Neuroscienze: perdita della memoria vista come processo reversibile
La perdita di memoria sarebbe un fenomeno reversibile. A sostenerlo è una ricerca americana condotta su un particolare mollusco marino con cellule cerebrali simili a quelle umane
MILANO – Un team di neuroscienziati dell’Università del Texas, Health Science Center, sostiene di essere riuscito a invertire il processo di perdita di memoria in una lumaca di mare, l’Aplysia californica. Questo animale, sebbene anatomicamente molto differente dall’uomo, è dotato di un sistema nervoso estremamente semplice e costituito da poche cellule nervose, che però hanno proprietà molto simili a quelle di animali più evoluti, uomo compreso. Questo rende questa specie di molluschi un utilissimo modello per gli studi sul cervello, anche in virtù del fatto che i loro neuroni sono i più grandi dell’intero regno animale, arrivando a dimensioni di circa 1 millimetro di diametro (quelli umani sono 100 volte più piccoli).
LO STUDIO – I ricercatori hanno messo a punto un sofisticato modello matematico in grado di prevedere i processi biochimici che rendono il cervello di questi animali più sensibile all’apprendimento.

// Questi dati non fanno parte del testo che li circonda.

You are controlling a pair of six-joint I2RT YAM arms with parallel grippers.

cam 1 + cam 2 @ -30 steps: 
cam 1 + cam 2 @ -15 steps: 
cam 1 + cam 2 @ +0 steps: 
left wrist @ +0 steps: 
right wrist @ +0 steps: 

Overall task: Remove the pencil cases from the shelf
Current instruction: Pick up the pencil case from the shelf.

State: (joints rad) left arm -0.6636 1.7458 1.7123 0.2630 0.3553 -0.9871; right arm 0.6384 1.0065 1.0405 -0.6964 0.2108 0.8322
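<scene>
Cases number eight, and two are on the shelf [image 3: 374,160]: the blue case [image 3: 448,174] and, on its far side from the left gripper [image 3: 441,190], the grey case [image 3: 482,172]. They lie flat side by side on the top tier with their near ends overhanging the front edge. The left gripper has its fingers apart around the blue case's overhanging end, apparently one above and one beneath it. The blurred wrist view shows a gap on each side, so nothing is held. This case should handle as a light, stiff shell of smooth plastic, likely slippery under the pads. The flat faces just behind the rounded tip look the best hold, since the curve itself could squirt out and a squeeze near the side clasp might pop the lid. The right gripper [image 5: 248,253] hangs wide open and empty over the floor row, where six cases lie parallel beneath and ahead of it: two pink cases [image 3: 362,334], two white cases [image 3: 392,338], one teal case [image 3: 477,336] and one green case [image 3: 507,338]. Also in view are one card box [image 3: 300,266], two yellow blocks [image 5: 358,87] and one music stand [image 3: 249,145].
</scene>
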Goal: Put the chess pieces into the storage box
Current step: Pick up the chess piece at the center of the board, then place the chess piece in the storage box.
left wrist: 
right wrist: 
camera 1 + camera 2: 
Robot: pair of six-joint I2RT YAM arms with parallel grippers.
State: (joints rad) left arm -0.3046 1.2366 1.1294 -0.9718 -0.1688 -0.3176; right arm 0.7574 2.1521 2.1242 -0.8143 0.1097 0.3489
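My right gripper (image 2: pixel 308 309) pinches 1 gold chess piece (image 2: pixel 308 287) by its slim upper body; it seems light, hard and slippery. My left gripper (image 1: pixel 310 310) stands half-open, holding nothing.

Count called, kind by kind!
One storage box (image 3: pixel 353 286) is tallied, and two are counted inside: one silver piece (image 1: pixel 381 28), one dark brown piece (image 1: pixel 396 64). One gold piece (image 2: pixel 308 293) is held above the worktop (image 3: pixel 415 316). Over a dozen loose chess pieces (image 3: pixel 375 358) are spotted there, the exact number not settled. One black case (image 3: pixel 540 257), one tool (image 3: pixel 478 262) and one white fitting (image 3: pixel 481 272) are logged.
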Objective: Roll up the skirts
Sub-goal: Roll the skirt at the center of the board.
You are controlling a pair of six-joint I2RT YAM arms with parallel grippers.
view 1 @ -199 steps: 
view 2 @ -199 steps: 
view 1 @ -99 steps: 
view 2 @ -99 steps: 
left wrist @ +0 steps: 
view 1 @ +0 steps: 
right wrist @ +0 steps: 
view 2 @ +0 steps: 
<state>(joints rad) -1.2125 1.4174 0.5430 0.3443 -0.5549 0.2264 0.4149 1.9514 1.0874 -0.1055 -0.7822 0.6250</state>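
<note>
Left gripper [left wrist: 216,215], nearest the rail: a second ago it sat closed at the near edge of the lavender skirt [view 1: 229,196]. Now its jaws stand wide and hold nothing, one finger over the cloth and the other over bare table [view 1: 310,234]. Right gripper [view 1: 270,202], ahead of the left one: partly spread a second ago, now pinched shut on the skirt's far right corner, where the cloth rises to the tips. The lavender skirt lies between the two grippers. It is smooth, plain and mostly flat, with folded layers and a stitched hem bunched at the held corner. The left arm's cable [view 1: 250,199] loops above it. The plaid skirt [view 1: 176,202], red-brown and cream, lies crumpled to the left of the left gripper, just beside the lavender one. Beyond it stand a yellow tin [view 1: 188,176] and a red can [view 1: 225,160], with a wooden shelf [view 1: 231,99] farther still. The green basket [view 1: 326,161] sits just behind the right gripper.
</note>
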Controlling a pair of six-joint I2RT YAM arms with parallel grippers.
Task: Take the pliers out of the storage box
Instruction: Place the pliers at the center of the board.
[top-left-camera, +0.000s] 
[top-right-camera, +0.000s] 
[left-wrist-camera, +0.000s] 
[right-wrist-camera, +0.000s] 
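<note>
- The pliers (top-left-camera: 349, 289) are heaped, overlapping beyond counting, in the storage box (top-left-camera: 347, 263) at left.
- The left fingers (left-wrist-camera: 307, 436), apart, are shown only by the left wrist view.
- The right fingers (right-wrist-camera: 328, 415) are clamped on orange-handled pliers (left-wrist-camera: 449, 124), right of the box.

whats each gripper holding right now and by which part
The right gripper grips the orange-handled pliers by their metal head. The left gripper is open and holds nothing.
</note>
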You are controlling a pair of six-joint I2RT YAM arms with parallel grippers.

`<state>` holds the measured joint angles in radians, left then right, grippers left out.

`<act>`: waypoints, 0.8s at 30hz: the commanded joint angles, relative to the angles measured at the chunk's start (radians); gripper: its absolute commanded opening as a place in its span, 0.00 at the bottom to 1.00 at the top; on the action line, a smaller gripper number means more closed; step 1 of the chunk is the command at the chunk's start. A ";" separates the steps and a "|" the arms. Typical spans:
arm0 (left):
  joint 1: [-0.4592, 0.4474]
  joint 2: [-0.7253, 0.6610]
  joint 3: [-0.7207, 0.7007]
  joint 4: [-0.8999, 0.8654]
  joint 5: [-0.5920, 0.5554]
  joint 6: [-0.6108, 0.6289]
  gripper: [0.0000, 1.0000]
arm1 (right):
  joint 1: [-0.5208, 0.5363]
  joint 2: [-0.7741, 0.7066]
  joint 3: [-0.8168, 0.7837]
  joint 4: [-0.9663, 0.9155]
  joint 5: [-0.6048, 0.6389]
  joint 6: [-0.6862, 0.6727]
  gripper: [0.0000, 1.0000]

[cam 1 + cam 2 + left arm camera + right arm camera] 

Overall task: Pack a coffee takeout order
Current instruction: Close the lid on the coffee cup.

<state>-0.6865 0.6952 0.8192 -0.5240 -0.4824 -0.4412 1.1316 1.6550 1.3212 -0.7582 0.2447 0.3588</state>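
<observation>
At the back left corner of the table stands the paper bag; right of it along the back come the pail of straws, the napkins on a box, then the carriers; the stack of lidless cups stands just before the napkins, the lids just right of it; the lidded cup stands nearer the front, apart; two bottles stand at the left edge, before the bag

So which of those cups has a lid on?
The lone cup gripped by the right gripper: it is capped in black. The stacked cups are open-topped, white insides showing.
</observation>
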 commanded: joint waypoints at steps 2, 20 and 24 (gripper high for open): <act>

Questo modello prevede cinque sessioni di allenamento a differenti intervalli di tempo che variano da 5 a 50 minuti, è in grado di mettere a punto 10mila programmi differenti e di individuare quello più adatto all’apprendimento. Per verificare l’efficacia di questo metodo gli scienziati americani hanno simulato una malattia cerebrale in una coltura cellulare costituita da cellule sensoriali delle lumache marine, bloccando l’attività di un gene deputato alla produzione di una proteina (denominata CBP o CREB-binding protein) strettamente collegata alla memoria a lungo termine. Negli esseri umani questa condizione è conosciuta come sindrome di Rubinstein-Taybi. Per simulare invece le cinque sessioni di allenamento la coltura cellulare è stata trattata con serotonina (un neuro-trasmettitore che regola l’apprendimento) a precisi intervalli di tempo definiti grazie al modello matematico. E, come era nelle speranze dei ricercatori, grazie all’esatta scelta dei tempi, i neuroni prelevati dall’Aplysia californica hanno superato l’ostacolo dei bassi livelli di CBP e hanno stabilito nuove sinapsi, paragonabili a quelle di un individuo sano.
IL FUTURO – «Nonostante vi sia ancora molto lavoro da fare – ha precisato l’autore della ricerca, John Byrne – abbiamo dimostrato l’attuabilità della nostra strategia mirata a ridurre i deficit di memoria». La speranza ora è quella di individuare gli stessi processi biochimici nel cervello degli esseri umani, in modo tale da applicare lo stesso modello matematico per giungere alla creazione di terapie che ottimizzino la sinergia tra i protocolli riabilitativi e quelli farmacologici. «È probabile che la combinazione di queste due terapie – ha aggiunto ancora John Byrne – abbia un effetto significativo nel compensare, almeno in parte, qualunque limitazione o effetto indesiderato dei farmaci, pertanto potrebbe trovare un’ampia applicazione nella cura dei deficit di apprendimento e di memoria».